» Task to complete
Print the data that follows word for word, leaving out any picture.

» Dataset section
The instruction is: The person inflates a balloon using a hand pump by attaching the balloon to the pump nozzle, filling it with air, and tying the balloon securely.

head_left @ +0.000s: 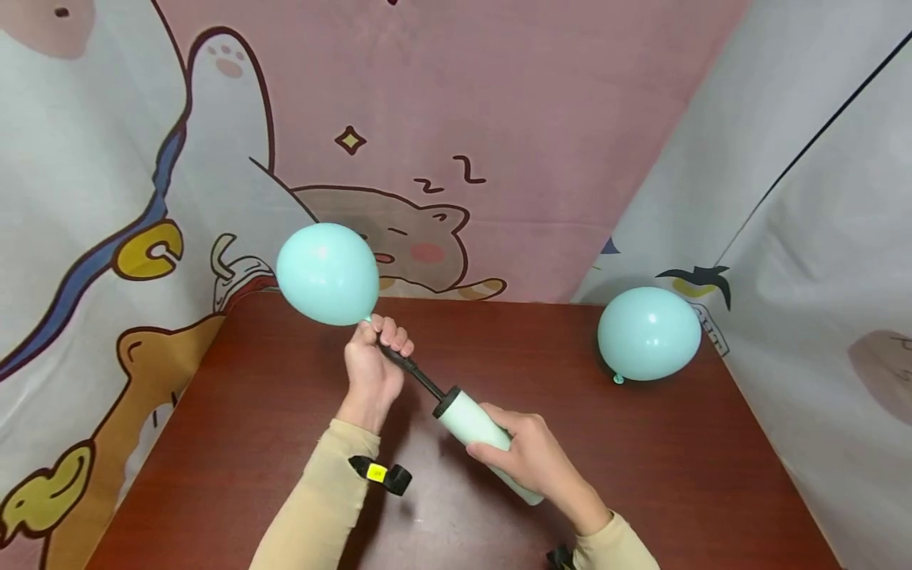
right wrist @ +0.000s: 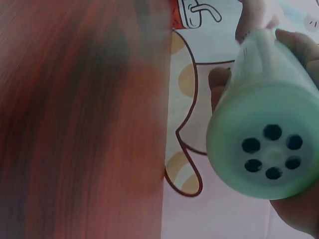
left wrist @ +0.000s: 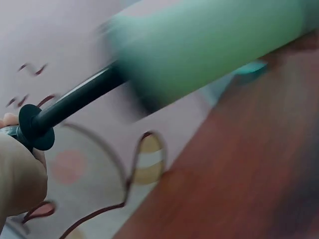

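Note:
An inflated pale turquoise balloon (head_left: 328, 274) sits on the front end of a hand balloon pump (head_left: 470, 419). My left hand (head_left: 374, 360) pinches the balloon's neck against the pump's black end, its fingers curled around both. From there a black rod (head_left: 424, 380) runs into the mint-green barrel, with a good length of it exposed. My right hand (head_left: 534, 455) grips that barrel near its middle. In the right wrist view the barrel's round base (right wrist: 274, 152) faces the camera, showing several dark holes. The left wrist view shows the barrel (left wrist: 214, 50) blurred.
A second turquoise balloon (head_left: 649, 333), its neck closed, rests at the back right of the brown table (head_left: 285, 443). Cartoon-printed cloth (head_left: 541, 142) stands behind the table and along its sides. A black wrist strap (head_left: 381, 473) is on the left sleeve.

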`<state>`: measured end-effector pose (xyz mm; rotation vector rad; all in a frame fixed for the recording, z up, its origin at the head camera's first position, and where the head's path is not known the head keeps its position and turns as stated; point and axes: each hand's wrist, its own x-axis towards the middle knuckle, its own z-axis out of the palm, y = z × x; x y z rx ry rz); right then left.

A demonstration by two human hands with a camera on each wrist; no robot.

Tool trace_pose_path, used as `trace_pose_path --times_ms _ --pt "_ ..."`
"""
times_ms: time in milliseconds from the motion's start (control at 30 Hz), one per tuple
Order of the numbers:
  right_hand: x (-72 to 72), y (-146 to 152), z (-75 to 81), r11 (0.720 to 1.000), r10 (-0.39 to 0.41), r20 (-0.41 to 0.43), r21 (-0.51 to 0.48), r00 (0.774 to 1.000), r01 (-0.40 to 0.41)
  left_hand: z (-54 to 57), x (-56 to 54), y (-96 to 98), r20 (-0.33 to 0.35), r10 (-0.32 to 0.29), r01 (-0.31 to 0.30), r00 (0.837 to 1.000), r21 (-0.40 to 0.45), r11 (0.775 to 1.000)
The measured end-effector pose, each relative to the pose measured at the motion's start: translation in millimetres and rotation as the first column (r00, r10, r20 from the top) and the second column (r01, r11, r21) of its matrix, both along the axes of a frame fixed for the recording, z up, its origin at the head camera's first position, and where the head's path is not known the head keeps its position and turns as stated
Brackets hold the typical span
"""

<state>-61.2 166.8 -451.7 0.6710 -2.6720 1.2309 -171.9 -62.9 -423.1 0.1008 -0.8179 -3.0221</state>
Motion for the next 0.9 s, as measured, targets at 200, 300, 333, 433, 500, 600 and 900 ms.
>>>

» Task response
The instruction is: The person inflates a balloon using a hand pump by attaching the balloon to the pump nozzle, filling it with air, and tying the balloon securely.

head_left @ +0.000s: 
right wrist @ +0.000s: 
left wrist @ +0.000s: 

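Note:
An inflated pale turquoise balloon (head_left: 328, 274) sits on the front end of a hand balloon pump (head_left: 470, 419). My left hand (head_left: 374, 360) pinches the balloon's neck against the pump's black end, its fingers curled around both. From there a black rod (head_left: 424, 380) runs into the mint-green barrel, with a good length of it exposed. My right hand (head_left: 534, 455) grips that barrel near its middle. In the right wrist view the barrel's round base (right wrist: 274, 152) faces the camera, showing several dark holes. The left wrist view shows the barrel (left wrist: 214, 50) blurred.
A second turquoise balloon (head_left: 649, 333), its neck closed, rests at the back right of the brown table (head_left: 285, 443). Cartoon-printed cloth (head_left: 541, 142) stands behind the table and along its sides. A black wrist strap (head_left: 381, 473) is on the left sleeve.
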
`<state>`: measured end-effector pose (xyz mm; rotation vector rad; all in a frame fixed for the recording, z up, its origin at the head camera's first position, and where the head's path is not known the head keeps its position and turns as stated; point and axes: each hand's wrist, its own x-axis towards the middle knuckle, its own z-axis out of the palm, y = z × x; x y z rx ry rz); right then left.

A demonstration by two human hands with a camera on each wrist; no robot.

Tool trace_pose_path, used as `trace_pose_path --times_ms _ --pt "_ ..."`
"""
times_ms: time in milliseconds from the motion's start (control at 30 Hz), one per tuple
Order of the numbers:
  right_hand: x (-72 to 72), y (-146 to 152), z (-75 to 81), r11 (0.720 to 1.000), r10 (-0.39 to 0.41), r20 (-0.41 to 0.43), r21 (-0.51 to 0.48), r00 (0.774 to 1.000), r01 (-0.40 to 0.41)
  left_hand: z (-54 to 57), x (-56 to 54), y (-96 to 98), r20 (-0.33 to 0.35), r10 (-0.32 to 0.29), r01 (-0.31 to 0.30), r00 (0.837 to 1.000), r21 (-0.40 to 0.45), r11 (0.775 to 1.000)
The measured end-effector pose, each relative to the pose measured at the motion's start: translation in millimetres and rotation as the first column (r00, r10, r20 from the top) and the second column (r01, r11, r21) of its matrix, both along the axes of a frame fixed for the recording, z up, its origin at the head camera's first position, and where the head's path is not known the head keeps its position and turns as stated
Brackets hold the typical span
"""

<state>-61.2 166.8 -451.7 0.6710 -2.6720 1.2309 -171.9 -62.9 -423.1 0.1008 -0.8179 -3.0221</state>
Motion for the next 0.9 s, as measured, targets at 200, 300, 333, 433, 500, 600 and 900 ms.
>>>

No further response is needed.